Sidônio Palmeira envolvido no ‘gabinete do ódio’ do PT?
A ação “Pode Espalhar” será bancada com dinheiro público, já de olho nas eleições do ano que vem
O deputado federal Carlos Jordy (PL-RJ) apresentou nesta segunda-feira, 7, pedido de informação ao ministro-chefe da Secretaria de Comunicação do Governo Lula (Secom), Sidônio Palmeira, cobrando esclarecimentos sobre uma eventual participação estatal no projeto “Pode Espalhar” lançado pelo PT na semana passada.
Como registramos, o PT e a Fundação Perseu Abramo – braço político da sigla – vão dar suporte jurídico a influenciadores digitais que participarem da campanha digital contra o Congresso Nacional deflagrada após a derrubada do decreto presidencial do Imposto sobre Operações Financeiras (IOF).

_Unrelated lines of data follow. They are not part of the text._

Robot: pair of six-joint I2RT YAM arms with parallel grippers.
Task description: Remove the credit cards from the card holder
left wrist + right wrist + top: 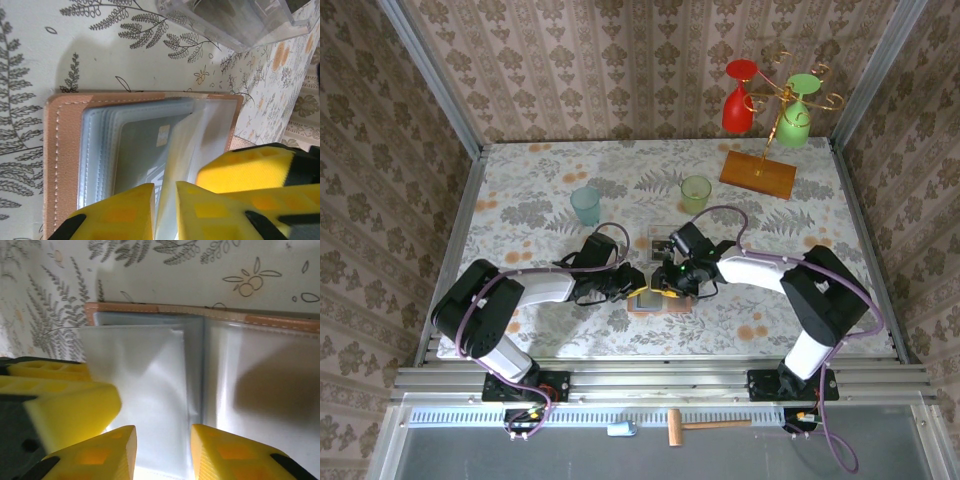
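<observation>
We see the card holder [60, 150] lying open on the floral tablecloth [40, 50], a grey card [142, 150] inside its clear pockets. The left gripper [164, 212] pinches one lifted sleeve [200, 135] between yellow fingers [125, 212]. A clear tray [235, 25] sits beyond.

Matt, stitched leatherette on card holder [60, 150]; smooth glossy clear film for pocket sleeves [150, 380]; shiny hard clear plastic tray [235, 25]; matt yellow plastic on left gripper fingers [125, 210]; smooth printed tablecloth [30, 60].
</observation>
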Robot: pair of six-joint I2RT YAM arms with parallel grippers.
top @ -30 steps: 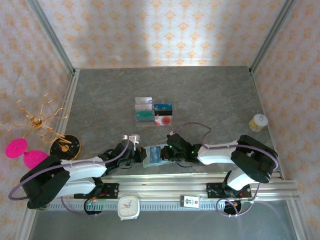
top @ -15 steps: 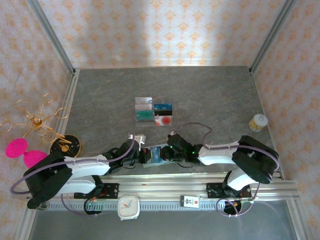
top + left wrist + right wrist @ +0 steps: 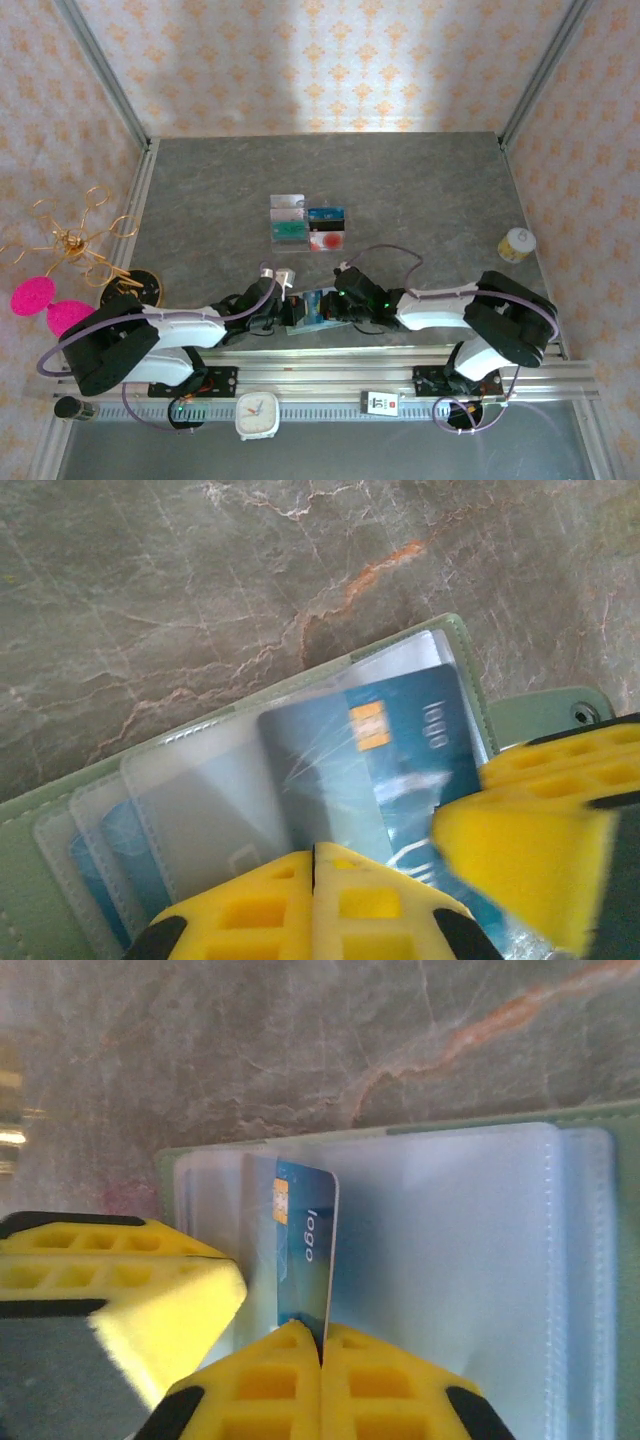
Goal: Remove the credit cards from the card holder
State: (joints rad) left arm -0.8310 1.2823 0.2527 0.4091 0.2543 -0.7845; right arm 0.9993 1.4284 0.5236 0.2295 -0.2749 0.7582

A ação será bancada com dinheiro público, já que a entidade é financiada com recursos do Fundo Partidário. Essa ação vai se estender até às eleições de 2026, segundo o PT.
“A iniciativa, de forte conteúdo político-partidário e potencial de mobilização em larga escala, remete a estruturas informalmente descritas por esta mesma Secretaria e por decisões do Supremo Tribunal Federal como possíveis ‘milícias digitais’, especialmente quando associadas à desinformação, financiamento opaco, ou atuação coordenada para influenciar políticas públicas e deslegitimar instituições democráticas”, disse o parlamentar no pedido de esclarecimentos.
“Diante disso, torna-se imprescindível esclarecer a eventual relação institucional entre a Secom e a referida ação, com especial atenção aos princípios constitucionais da legalidade, impessoalidade, moralidade e publicidade, que regem a Administração Pública”, acrescenta Jordy.
Reunião de influenciadores para o gabinete de ódio do PT
A proposta de prestação de assistência jurídica aos influenciadores foi apresentada durante uma transmissão ao vivo com a participação de dirigentes partidários e da fundação, entre eles o deputado federal Jilmar Tatto (PT-SP), secretário nacional de Comunicação do partido; o senador Humberto Costa (PT-PE), presidente nacional da legenda; e Paulo Okamotto, presidente da FPA.
Levantamento feito pela consultoria BITES a pedido do jornal O Globo apontou pelo menos 1,7 milhão de interações nas redes sociais durante a campanha deflagrada contra o Congresso. Os vídeos, feitos por meio de inteligência artificial, satirizam a atuação do presidente da Câmara, Hugo Motta (Republicanos-PB).